Unlocking the Chairs from the Grid: On Certain Paintings of Gloria Matuszewski

There is not a kind of front and back to Gloria Matuszewski’s paintings.  There is a middle that you can only get to by an entrance curiously always the same portal, that of a stillness in space inviting contemplation.

Her work is always psychological, though she might call it “prayerful.”  But the works comprehend violence in their own way and are consequently too reactive and volatile to be strict prayers.  This applies not just to the Chair series of paintings, but also to the Grids. 

The Chair series manifests psychological power in the strong “itness” or “thingness” of the chair.   The poet Rilke, who has influenced Gloria and made an appearance in earlier work (the “Roses” group of paintings) and obliquely in the Chair paintings, wrote at an early age that “to find images for my own transformations …. it is important to realise that […] intellectual structures may function precisely as images(1) .”  First, the Roses, functioned in this way, then the Chairs, but throughout these excursions, always the Grids.  They are code for the psyche.

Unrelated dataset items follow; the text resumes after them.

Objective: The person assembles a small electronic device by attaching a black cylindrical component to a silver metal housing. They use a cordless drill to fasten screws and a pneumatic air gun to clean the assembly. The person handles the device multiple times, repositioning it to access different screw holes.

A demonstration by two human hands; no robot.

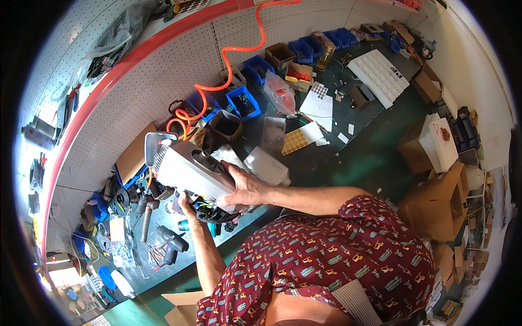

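Holding the white-and-grey housing at 9 o'clock in view, I have my right hand half-open, clamped over its 4 o'clock end, and my left hand curled against its 6 o'clock edge beside exposed wires.

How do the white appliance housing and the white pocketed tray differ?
The white appliance housing is held in the left hand and right hand; the white pocketed tray lies on the workbench. The housing is bulky, with exposed wires; the tray is flat and broad. Both are mostly white.
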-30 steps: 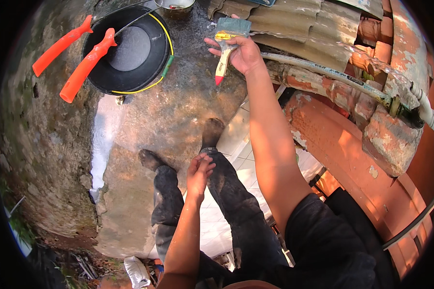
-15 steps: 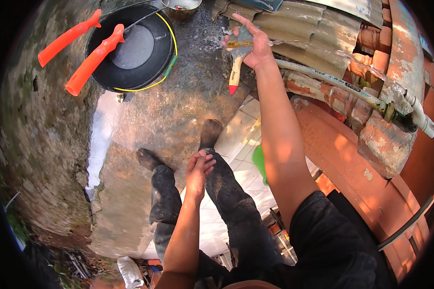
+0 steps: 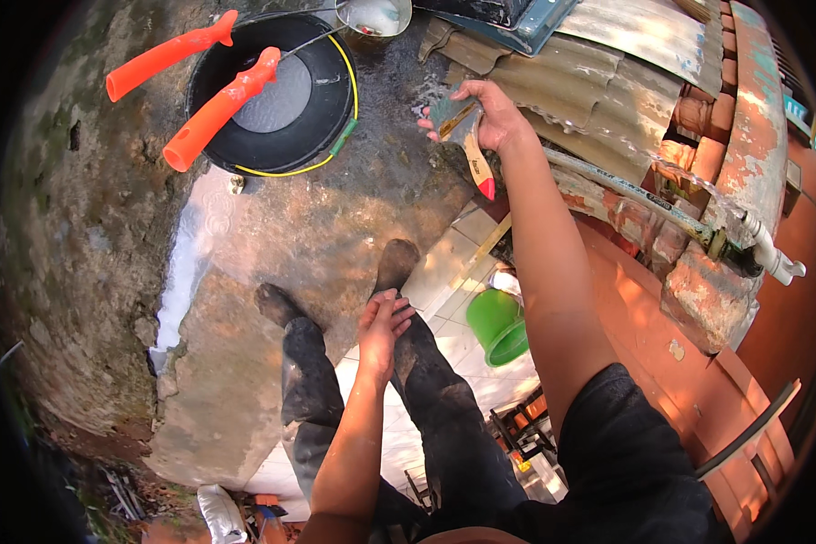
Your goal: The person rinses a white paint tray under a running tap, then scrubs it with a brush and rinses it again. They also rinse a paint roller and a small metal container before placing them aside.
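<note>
My right hand (image 3: 497, 116) is stretched out ahead and closed around a paintbrush (image 3: 477, 165) with a pale wooden handle and a red tip. The handle points down toward me, and the wet bristles lie against my fingers. Water (image 3: 598, 131) streams through the air from the white tap (image 3: 772, 252) at the right toward that hand and splashes beyond it. My left hand (image 3: 383, 328) hangs in front of my leg with loosely bent fingers and holds nothing.
A black bucket (image 3: 331, 118) with a yellow handle and greyish contents stands at the far left. Two orange-handled tools (image 3: 222, 109) lie across it, beside a metal bowl (image 3: 374, 16). Corrugated sheets (image 3: 571, 91) lie far right; a green bucket (image 3: 494, 322) sits below on white tiles.
The paintbrush has turned in my right hand, its red tip swinging to the right. My left hand has barely moved. The view has shifted, showing more of the green bucket.
</note>
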`<state>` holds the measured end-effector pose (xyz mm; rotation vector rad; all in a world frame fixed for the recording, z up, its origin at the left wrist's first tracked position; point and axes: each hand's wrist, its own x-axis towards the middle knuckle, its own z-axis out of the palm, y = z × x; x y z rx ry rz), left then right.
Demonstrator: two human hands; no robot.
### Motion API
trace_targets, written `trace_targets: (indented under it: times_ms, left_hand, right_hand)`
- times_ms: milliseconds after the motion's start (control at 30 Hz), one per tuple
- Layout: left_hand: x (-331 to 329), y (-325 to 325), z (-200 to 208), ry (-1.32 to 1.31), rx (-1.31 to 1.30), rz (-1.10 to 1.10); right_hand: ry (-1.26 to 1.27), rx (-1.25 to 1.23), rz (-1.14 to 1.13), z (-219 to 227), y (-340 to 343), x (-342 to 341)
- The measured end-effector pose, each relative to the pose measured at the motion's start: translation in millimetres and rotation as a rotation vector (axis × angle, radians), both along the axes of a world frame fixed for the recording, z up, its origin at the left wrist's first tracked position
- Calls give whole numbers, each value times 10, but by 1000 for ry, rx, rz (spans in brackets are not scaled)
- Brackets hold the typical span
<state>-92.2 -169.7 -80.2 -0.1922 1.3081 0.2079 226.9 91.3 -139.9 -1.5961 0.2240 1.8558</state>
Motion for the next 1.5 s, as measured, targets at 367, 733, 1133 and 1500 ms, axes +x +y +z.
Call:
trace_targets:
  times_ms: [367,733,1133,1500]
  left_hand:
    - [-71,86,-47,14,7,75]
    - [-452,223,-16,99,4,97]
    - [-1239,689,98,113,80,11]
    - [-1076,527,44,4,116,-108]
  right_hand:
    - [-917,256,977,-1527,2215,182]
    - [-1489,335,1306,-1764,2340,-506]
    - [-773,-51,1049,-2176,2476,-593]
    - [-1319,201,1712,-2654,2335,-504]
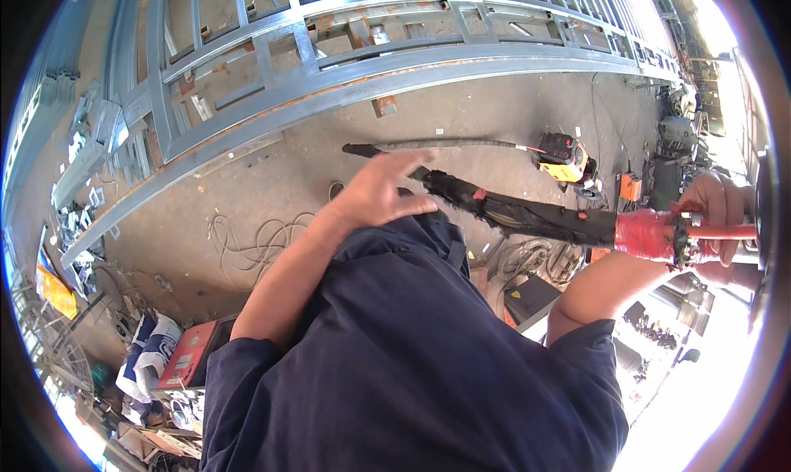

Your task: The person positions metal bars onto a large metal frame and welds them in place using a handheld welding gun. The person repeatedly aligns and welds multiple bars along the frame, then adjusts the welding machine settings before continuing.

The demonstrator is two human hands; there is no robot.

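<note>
My right hand (717, 212) is raised at the far right, with its fingers wrapped round a red-taped welding torch (651, 231). From the torch a thick cable in a ragged black sleeve (527, 212) stretches left across my front. My left hand (383, 187) hovers beside the far end of that sleeve, fingers apart, holding nothing; whether it touches the sleeve I cannot tell. Beyond it the cable bends back along the floor toward an orange and black machine (564, 159) on wheels. The tip of the torch is lost at the bright right rim.
A large frame of galvanised steel tubes (329, 76) spans the far side. Loose cable (259, 245) lies coiled on the floor at left, and more coils (535, 262) sit at right. A red case (188, 355) and white bags (156, 348) are at the lower left.
</note>
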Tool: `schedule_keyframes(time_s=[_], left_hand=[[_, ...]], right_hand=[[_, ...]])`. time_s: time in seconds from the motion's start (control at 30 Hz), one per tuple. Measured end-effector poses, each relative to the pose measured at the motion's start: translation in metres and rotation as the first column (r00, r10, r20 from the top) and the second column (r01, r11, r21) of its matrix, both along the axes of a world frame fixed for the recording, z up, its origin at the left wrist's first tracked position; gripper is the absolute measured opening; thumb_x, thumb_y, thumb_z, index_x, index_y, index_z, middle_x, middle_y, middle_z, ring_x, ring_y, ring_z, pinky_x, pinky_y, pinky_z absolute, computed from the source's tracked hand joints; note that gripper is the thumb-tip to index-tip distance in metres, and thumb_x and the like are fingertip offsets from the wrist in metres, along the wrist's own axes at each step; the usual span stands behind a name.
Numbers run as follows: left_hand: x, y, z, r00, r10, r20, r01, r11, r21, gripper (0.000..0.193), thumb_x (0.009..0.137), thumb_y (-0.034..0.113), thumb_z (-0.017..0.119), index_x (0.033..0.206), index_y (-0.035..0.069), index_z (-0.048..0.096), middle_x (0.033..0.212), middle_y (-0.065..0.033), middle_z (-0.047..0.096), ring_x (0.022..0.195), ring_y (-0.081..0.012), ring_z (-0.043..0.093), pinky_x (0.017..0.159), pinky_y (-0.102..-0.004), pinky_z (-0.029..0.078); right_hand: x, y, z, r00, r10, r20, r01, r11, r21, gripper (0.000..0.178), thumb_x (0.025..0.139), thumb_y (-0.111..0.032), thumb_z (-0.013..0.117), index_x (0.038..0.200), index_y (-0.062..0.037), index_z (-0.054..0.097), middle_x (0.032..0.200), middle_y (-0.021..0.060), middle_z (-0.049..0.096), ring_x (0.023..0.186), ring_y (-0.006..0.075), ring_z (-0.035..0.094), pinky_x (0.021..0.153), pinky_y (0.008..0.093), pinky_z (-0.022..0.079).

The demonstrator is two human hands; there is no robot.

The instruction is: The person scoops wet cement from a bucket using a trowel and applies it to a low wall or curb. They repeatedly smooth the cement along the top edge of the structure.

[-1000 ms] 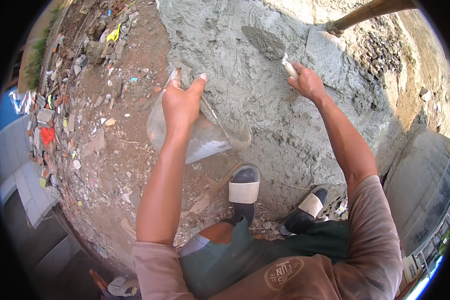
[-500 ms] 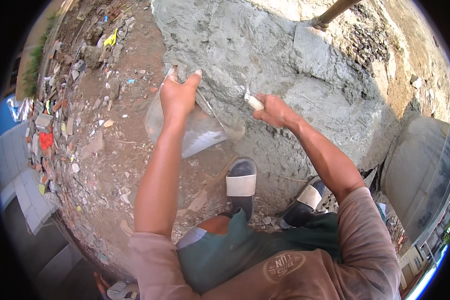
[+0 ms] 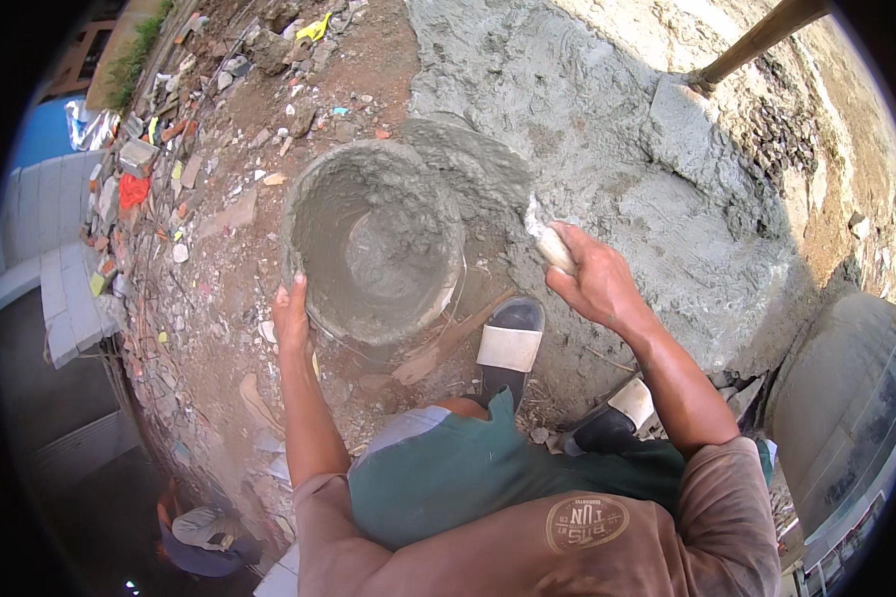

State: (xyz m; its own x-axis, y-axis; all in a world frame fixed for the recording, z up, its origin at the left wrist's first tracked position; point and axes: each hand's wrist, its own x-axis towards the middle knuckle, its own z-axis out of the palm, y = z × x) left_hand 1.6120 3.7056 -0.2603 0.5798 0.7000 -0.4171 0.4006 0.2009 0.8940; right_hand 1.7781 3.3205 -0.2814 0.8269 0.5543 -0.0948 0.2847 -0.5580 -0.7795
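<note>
A round bucket point(image 3: 319, 234), its inside coated with wet grey mortar, stands open side up on the dirt in front of me. Its near left rim is in the grip of my left hand point(image 3: 291, 313), thumb on top. The fingers of my right hand point(image 3: 599, 277) wrap round the pale handle of a trowel point(image 3: 556, 251). Wet mortar covers the trowel's blade, which reaches left toward the bucket's far right rim. Beyond it spreads a large bed of wet grey mortar point(image 3: 587, 149).
A wooden pole point(image 3: 767, 42) slants up from the mortar's far right. Rubble and litter point(image 3: 169, 199) line the left side. A big grey rounded container point(image 3: 841, 398) stands at right. My sandalled foot point(image 3: 511, 348) is close to the bucket. Another person point(image 3: 204, 527) is at lower left.
The bucket was tipped toward the mortar bed and now stands upright. My left hand has come down and nearer on it. My right hand with the trowel has drawn back slightly.
</note>
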Motion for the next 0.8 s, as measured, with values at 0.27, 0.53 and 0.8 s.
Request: schedule_keyframes(time_s=[0.27, 0.53, 0.8], left_hand=[[-0.027, 0.012, -0.037, 0.996, 0.068, 0.064, -0.067, 0.997, -0.028, 0.054, 0.09, 0.036, 0.058, 0.127, -0.001, 0.045, 0.118, -0.0165, 0.056, 0.105, -0.028, 0.058, 0.089, -0.0416, 0.048], [-0.02, 0.006, -0.036, 0.987, 0.136, 0.081, -0.13, 0.989, -0.073, 0.055, 0.091, 0.037, 0.057, 0.126, -0.004, 0.044, 0.118, -0.0177, 0.056, 0.104, -0.0287, 0.058, 0.088, -0.0415, 0.048], [-0.011, 0.002, -0.037, 0.984, 0.161, 0.08, -0.159, 0.987, -0.028, 0.058, 0.091, 0.039, 0.057, 0.128, -0.004, 0.044, 0.12, -0.018, 0.055, 0.105, -0.0291, 0.057, 0.09, -0.0406, 0.048]], right_hand=[[-0.056, -0.119, -0.116, 0.739, -0.656, -0.156, 0.548, 0.719, -0.426, 0.042, 0.074, -0.031, 0.061, 0.097, 0.0035, 0.054, 0.081, 0.0253, 0.062, 0.076, 0.0393, 0.062, 0.071, 0.0451, 0.047], [-0.114, -0.058, -0.137, 0.645, -0.709, -0.285, 0.572, 0.695, -0.436, 0.038, 0.075, -0.023, 0.062, 0.096, 0.0044, 0.047, 0.083, 0.03, 0.061, 0.082, 0.0464, 0.06, 0.074, 0.0488, 0.046], [-0.082, 0.033, -0.167, 0.627, -0.64, -0.445, 0.587, 0.763, -0.27, 0.036, 0.074, -0.023, 0.06, 0.093, 0.0049, 0.05, 0.077, 0.0228, 0.061, 0.071, 0.0332, 0.062, 0.065, 0.0425, 0.048]])
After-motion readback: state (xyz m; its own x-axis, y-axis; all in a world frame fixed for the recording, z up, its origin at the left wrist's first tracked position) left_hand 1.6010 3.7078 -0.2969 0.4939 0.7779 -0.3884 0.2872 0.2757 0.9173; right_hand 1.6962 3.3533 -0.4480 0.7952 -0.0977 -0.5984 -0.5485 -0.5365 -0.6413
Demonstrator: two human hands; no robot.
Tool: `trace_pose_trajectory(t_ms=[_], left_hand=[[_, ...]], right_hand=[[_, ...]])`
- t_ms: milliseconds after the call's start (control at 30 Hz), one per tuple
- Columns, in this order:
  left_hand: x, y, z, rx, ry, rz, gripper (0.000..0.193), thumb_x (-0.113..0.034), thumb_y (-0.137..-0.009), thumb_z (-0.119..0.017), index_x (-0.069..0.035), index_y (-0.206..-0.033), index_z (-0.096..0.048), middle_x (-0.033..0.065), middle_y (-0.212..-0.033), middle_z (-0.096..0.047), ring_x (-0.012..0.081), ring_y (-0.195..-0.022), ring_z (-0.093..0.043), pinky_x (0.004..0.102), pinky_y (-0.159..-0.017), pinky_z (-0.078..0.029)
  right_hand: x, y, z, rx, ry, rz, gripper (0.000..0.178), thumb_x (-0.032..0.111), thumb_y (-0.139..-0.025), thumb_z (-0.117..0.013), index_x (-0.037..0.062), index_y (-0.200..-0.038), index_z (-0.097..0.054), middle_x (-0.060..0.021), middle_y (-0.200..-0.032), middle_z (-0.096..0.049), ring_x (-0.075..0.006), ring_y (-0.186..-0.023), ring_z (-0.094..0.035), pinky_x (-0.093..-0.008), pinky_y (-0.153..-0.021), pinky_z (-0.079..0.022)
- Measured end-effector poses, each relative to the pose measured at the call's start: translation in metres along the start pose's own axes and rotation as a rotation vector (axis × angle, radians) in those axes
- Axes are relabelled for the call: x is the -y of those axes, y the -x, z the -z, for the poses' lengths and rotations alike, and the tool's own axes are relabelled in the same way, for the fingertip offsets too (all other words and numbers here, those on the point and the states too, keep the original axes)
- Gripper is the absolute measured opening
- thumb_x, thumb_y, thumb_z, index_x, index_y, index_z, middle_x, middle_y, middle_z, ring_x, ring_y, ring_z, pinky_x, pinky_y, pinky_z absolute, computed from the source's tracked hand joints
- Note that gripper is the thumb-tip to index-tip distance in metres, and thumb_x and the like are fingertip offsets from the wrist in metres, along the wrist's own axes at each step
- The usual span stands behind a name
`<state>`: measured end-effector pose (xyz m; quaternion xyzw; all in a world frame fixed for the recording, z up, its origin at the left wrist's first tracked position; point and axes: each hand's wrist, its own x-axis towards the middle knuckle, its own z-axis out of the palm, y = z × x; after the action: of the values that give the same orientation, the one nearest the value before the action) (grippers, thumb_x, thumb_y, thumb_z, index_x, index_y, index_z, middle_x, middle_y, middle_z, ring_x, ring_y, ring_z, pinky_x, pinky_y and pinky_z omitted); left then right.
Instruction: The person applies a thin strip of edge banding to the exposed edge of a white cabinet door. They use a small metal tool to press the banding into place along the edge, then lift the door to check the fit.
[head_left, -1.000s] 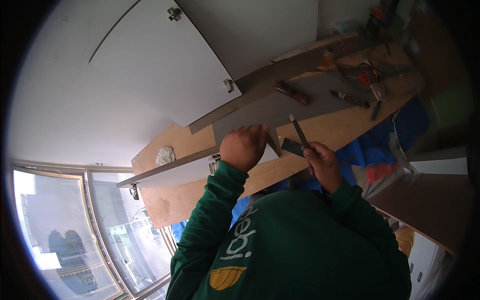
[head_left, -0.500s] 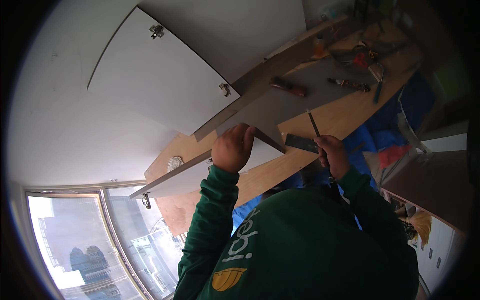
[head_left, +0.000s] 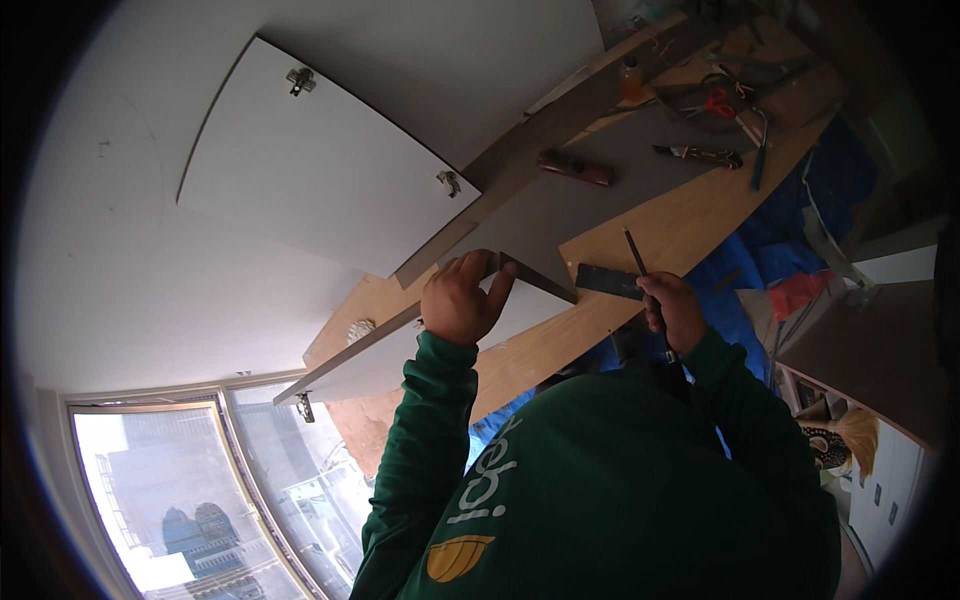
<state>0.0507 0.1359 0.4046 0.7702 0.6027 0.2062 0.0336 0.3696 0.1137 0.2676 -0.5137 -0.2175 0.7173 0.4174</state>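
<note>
My left hand (head_left: 462,298) is wrapped over the top edge of a white cabinet door (head_left: 385,355) standing on its long edge, near its right-hand corner. A metal hinge (head_left: 304,407) sits at the door's far left end. In my right hand (head_left: 674,312), the fingers close round a thin dark pencil (head_left: 634,248), its pale tip pointing up and away. A flat, dark rectangular strip (head_left: 606,280) reaches from those fingers toward the door's corner; whether the hand grips it too is hidden.
Another white door (head_left: 320,160) with two hinges leans against the wall at the back left. On the wooden worktop (head_left: 640,230) lie a dark red tool (head_left: 575,168), a utility knife (head_left: 698,155), red-handled scissors (head_left: 716,103) and a small bottle (head_left: 630,80). Blue sheeting (head_left: 735,265) lies below.
The whole view has shifted slightly. My left hand keeps hold of the door, its thumb now further over the edge. The pencil in my right hand has hardly moved.
</note>
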Motion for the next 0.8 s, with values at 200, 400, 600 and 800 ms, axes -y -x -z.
trace_pose_trajectory(t_ms=[200, 400, 600, 800], left_hand=[[0.002, -0.001, -0.004, -0.042, -0.027, 0.015, 0.031, -0.032, -0.11, -0.065, -0.007, -0.095, -0.072, 0.0135, -0.082, -0.072, 0.039, -0.075, -0.071, 0.0493, -0.066, -0.056], [0.0, 0.002, 0.002, -0.1, 0.37, 0.086, 0.019, -0.019, -0.108, -0.064, -0.004, -0.105, -0.076, 0.0169, -0.096, -0.077, 0.0362, -0.09, -0.077, 0.043, -0.076, -0.06], [-0.001, 0.002, 0.008, -0.155, 0.332, -0.175, 0.016, 0.001, -0.093, -0.079, 0.001, -0.108, -0.076, 0.017, -0.113, -0.076, 0.0278, -0.099, -0.08, 0.0365, -0.084, -0.064], [-0.002, 0.01, 0.003, -0.219, 0.187, -0.197, 0.011, -0.001, -0.09, -0.078, -0.005, -0.1, -0.077, 0.0114, -0.11, -0.078, 0.0317, -0.092, -0.078, 0.0394, -0.078, -0.063]], right_hand=[[-0.001, 0.001, 0.0, 0.018, 0.0, -0.007, 0.018, 0.019, -0.105, -0.067, 0.0032, -0.096, -0.066, -0.0016, -0.069, -0.057, -0.0101, -0.049, -0.05, -0.0276, -0.043, -0.037], [0.0, 0.003, -0.001, 0.026, -0.002, -0.021, 0.018, 0.019, -0.105, -0.066, 0.0045, -0.095, -0.065, -0.0011, -0.07, -0.055, -0.0099, -0.049, -0.049, -0.0274, -0.043, -0.037], [-0.002, 0.001, 0.0, 0.047, 0.028, -0.01, 0.02, 0.02, -0.106, -0.065, 0.0055, -0.093, -0.064, -0.0005, -0.07, -0.055, -0.0095, -0.049, -0.05, -0.0274, -0.043, -0.037], [-0.009, -0.005, 0.004, 0.096, 0.064, -0.001, 0.019, 0.025, -0.106, -0.068, 0.0062, -0.101, -0.066, -0.0004, -0.071, -0.057, -0.0101, -0.053, -0.053, -0.0277, -0.045, -0.04]])
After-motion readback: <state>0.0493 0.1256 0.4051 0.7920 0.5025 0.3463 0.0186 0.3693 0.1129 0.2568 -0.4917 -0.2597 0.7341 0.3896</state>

The artist’s paintings can be said to be psychological, speaking to transformations,  because they emerge out of that familiar ether of personal experience, “life,” and yet are not simply described in their life on the canvas by their life functionality as chair or rose.  This is what gives the Chair group of paintings the distinguished feel of historical relevance and huge emotional poise, as with the NYC Chair, for example.  It is a chair teaming with, in the velvet fabric, faces on undulating heads, like those you might have seen at the World Trade Towers on 9/11.   This psychological effect is also apparent in the quality of suffering that is evoked by “Two Chairs” with its theatrical “duo” of chairs on the “stage” and the ghostly architectural feature materializing in the blood-red color field.  We are arrested in face of these Chairs’ huge impact in a mysterious space, the wreck of life that looms in the taut discipline of their form.

The Grids also bring us to an arrest, a kind of violent psychological halt before the convictions of the grids’ squares, their distinctive individuality which nevertheless bows collectively to color, to the hues and shape governing the total frame.  The theater of the Chair images telescopes in reverse the theater of the Grid images:  the quotidien chair in huge psychological relief reversing precisely to the emboldened square in composed psychological stillness.  Here in the Grid series is a more consistent kind of prayerfulness.  There is a purity in these paintings that arises out of space cleared of emotional and psychological debris and of all physical artifact:  anger, tenderness, ashtrays, tables and, certainly, all of the chairs.

N. M. Hoffman
May 4, 2009
NYC

(1)  Anthony Stephens.  Cutting Poets to Size – Heidegger, Hölderlin, Rilke.  Jacket 32, April 2007.